What the task requires:
Please write out exactly the lines of the data below from the line holding "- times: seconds" through the line holding "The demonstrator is", and leave out the rest.

The data:
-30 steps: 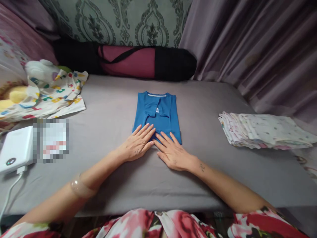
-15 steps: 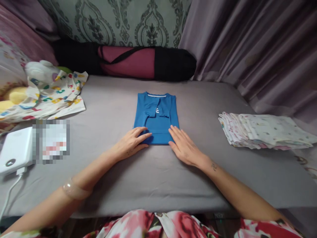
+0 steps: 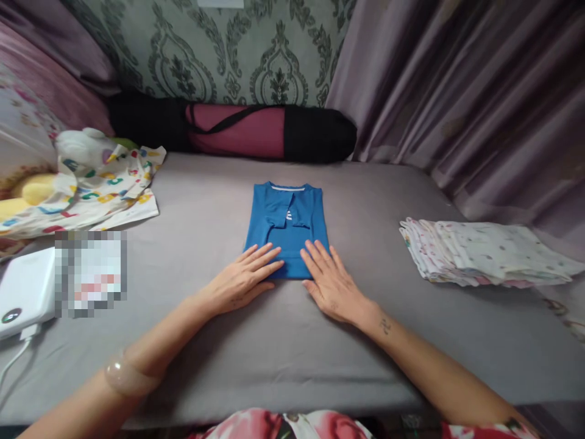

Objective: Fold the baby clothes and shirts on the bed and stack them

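Observation:
A blue shirt (image 3: pixel 289 239) lies face down or folded over on the grey sheet, its sides and sleeves tucked inward and its collar pointing away from me. Its near hem is turned up in a narrow band. My left hand (image 3: pixel 244 277) rests flat at the near left corner, fingers spread over the fabric. On the near right corner lies my right hand (image 3: pixel 331 280), palm down with fingers stretched out. Neither hand grips the cloth. A small white print shows between the sleeve ends.
On the right is a stack of folded patterned cloths (image 3: pixel 489 253). To the left are a white power bank (image 3: pixel 30 289) with a cable, a blurred-out item (image 3: pixel 95 271), and a colourful printed cloth (image 3: pixel 105 189) beside plush toys (image 3: pixel 82 146). A black and maroon long bag (image 3: pixel 237 131) lies along the wall.
My right hand has slid slightly left and further onto the shirt's near edge. My left hand stays near its corner, fingers a little more spread. The camera view has tilted slightly upward.

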### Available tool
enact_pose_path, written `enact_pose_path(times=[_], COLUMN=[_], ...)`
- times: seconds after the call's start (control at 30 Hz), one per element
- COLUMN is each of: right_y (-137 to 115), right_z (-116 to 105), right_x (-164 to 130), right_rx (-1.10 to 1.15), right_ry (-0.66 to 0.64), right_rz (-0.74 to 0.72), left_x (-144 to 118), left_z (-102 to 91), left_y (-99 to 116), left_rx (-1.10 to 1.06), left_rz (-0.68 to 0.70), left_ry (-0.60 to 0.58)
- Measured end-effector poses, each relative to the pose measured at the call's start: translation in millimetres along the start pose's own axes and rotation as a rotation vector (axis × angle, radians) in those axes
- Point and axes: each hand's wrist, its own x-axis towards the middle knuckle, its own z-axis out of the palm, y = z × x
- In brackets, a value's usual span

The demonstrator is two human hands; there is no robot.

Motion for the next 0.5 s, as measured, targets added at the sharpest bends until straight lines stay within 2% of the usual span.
enact_pose_path(times=[0.13, 0.23, 0.37, 0.5], right_y=[-6, -4, 8, 14], right_z=[-6, -12, -10, -3], right_x=[3, 2, -4, -6], right_rx=[0.049, 0.098, 0.162, 0.164], right_ry=[-0.094, -0.121, -0.044, 0.035], right_rz=[-0.042, -0.049, -0.052, -0.069], left_x=[0, -5, -11, -8], left_z=[5.2, 4.6, -1.9, -6.7], left_y=[-5, -12, -10, -4], left_rx=[-0.040, -0.020, 0.063, 0.104], left_rz=[0.021, 0.011, 0.010, 0.060], left_ry=[-0.093, -0.038, 0.055, 0.051])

Response to this exercise:
- times: seconds after the call's start (control at 30 Hz), one per element
- COLUMN is each of: right_y (-137 to 115), right_z (-116 to 105), right_x (-164 to 130), right_rx (-1.10 to 1.15), right_ry (-0.66 to 0.64), right_rz (-0.74 to 0.72), left_x (-144 to 118), left_z (-102 to 91), left_y (-99 to 116), left_rx (-1.10 to 1.06), left_rz (-0.68 to 0.70), left_ry (-0.60 to 0.58)
- Measured end-effector poses, each relative to the pose measured at the call's start: translation in millimetres along the start pose's own axes and rotation as a rotation vector (axis × angle, radians) in those axes
- Point and axes: each hand's wrist, its own x-axis towards the middle knuckle, its own z-axis out of the palm, y = z × x
- In brackets, a value's usual span

The demonstrator is two human hands; there is no robot.

The answer has now been finished.